Would you restate each line of the data below word for word, without its pictures?

---- Supplied material

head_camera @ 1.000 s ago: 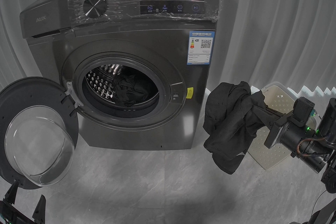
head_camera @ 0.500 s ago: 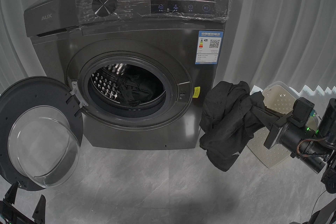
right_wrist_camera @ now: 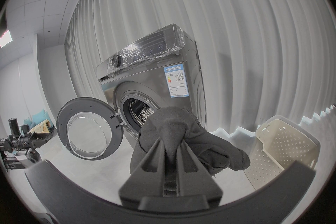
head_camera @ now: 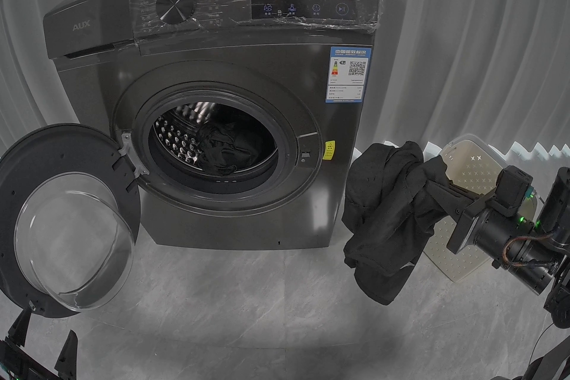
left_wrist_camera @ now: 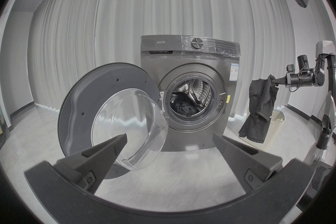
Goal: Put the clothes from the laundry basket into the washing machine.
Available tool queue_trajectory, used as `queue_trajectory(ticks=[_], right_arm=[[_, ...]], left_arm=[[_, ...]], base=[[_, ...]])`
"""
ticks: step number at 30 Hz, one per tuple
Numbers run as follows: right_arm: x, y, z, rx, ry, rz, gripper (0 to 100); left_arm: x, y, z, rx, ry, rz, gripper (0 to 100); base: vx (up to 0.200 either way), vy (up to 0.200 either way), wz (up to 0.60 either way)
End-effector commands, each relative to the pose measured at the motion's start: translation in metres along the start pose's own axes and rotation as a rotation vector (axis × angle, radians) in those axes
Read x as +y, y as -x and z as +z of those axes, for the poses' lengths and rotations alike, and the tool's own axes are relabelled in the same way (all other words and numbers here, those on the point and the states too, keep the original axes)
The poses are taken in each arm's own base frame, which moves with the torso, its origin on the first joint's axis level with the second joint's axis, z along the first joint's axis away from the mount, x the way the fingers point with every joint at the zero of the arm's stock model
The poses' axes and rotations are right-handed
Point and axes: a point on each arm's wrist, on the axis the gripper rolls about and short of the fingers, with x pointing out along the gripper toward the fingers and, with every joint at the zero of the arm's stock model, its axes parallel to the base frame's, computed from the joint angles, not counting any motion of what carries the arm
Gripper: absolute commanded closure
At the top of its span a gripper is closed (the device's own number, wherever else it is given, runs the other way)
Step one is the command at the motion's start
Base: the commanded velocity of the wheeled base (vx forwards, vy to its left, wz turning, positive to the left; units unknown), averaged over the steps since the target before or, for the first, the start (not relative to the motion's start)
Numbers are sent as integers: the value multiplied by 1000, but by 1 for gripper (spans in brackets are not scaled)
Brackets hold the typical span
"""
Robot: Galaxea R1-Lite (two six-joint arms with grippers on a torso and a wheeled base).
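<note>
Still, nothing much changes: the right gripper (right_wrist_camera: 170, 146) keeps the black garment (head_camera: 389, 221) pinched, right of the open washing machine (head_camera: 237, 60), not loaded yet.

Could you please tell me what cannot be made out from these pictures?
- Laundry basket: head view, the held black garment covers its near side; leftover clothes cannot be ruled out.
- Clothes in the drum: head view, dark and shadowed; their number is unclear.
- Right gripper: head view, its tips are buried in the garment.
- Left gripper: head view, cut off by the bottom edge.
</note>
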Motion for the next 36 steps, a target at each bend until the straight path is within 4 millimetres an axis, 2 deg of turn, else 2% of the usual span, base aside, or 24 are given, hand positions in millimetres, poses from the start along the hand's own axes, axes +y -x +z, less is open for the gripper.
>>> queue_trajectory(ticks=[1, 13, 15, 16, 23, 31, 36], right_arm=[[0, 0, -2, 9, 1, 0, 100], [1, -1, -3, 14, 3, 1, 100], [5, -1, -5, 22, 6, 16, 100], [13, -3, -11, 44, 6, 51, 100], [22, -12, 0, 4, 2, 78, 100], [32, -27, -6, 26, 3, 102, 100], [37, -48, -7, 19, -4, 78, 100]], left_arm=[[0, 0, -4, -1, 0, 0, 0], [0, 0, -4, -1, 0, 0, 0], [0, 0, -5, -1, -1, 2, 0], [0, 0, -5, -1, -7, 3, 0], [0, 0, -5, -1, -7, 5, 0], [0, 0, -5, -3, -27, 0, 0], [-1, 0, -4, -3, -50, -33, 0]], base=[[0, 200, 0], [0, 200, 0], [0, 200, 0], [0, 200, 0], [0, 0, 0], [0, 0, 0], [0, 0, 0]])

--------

> [Task output]:
head_camera @ 1.000 s ago: 
head_camera @ 0.500 s ago: 
right_wrist_camera @ now: 
head_camera @ now: 
left_wrist_camera @ now: 
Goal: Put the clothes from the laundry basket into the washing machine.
Available tool queue_trajectory, used as `queue_trajectory(ticks=[_], right_arm=[[_, ...]], left_arm=[[_, ...]], base=[[_, ...]])`
"""
ticks: step number at 30 Hz, one per tuple
Numbers run as follows: right_arm: x, y, z, rx, ry, rz, gripper (0 to 100); left_arm: x, y, z, rx, ry, rz, gripper (0 to 100); base: vx (up to 0.200 either way), vy (up to 0.200 either way), wz (up to 0.60 either way)
End-effector commands, each relative to the pose measured at the motion's start: translation in metres along the start pose's own axes and rotation as a rotation vector (axis × angle, radians) in those axes
Read x as +y, y as -x and z as +z of those axes, for the poses' lengths and rotations alike, and the tool's own axes are relabelled in the same way (all other words and numbers here, those on the point and the states too, keep the original axes)
The poses are taken in each arm's own base frame, which moves with the torso, its origin on the first joint's axis level with the second joint's axis, z along the first joint's axis away from the mount, x the way the fingers point with every joint at the zero of the arm's stock model
The poses' axes and rotations are right-handed
Point and axes: a point on each arm's wrist, on the axis the gripper rolls about and short of the fingers, with x pointing out along the gripper toward the fingers and, with every joint at the zero of the arm's stock model, its axes parallel to the base frame's, computed from the joint angles, not counting any motion of what carries the arm
Gripper: absolute commanded closure
At the top of its span a gripper is closed (the device's own number, wherever else it is given, runs the other way)
Step one is the command at the motion's start
Base: the commanded velocity of the wheeled base (vx forwards, vy to its left, wz turning, positive to the left; units unknown), averaged over the steps since the target before or, for the first, the start (not relative to the motion's start)
Numbers are sent as integers: the value multiplied by 1000, but by 1 for gripper (spans in brackets are not scaled)
Brackets hold the typical span
"""
Robot: Galaxea R1-Lite (two six-joint arms with grippers on a torso and a wheeled base).
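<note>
Still, nothing much changes: the right gripper (right_wrist_camera: 170, 146) keeps the black garment (head_camera: 389, 221) pinched, right of the open washing machine (head_camera: 237, 60), not loaded yet.

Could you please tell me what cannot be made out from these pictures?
- Laundry basket: head view, the held black garment covers its near side; leftover clothes cannot be ruled out.
- Clothes in the drum: head view, dark and shadowed; their number is unclear.
- Right gripper: head view, its tips are buried in the garment.
- Left gripper: head view, cut off by the bottom edge.
</note>
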Motion for the next 36 steps, a target at each bend until the straight path is within 4 millimetres an axis, 2 deg of turn, else 2% of the usual span, base aside, or 24 are given, hand positions in millimetres, poses from the start along the hand's own axes, axes +y -x +z, less is open for the gripper.
>>> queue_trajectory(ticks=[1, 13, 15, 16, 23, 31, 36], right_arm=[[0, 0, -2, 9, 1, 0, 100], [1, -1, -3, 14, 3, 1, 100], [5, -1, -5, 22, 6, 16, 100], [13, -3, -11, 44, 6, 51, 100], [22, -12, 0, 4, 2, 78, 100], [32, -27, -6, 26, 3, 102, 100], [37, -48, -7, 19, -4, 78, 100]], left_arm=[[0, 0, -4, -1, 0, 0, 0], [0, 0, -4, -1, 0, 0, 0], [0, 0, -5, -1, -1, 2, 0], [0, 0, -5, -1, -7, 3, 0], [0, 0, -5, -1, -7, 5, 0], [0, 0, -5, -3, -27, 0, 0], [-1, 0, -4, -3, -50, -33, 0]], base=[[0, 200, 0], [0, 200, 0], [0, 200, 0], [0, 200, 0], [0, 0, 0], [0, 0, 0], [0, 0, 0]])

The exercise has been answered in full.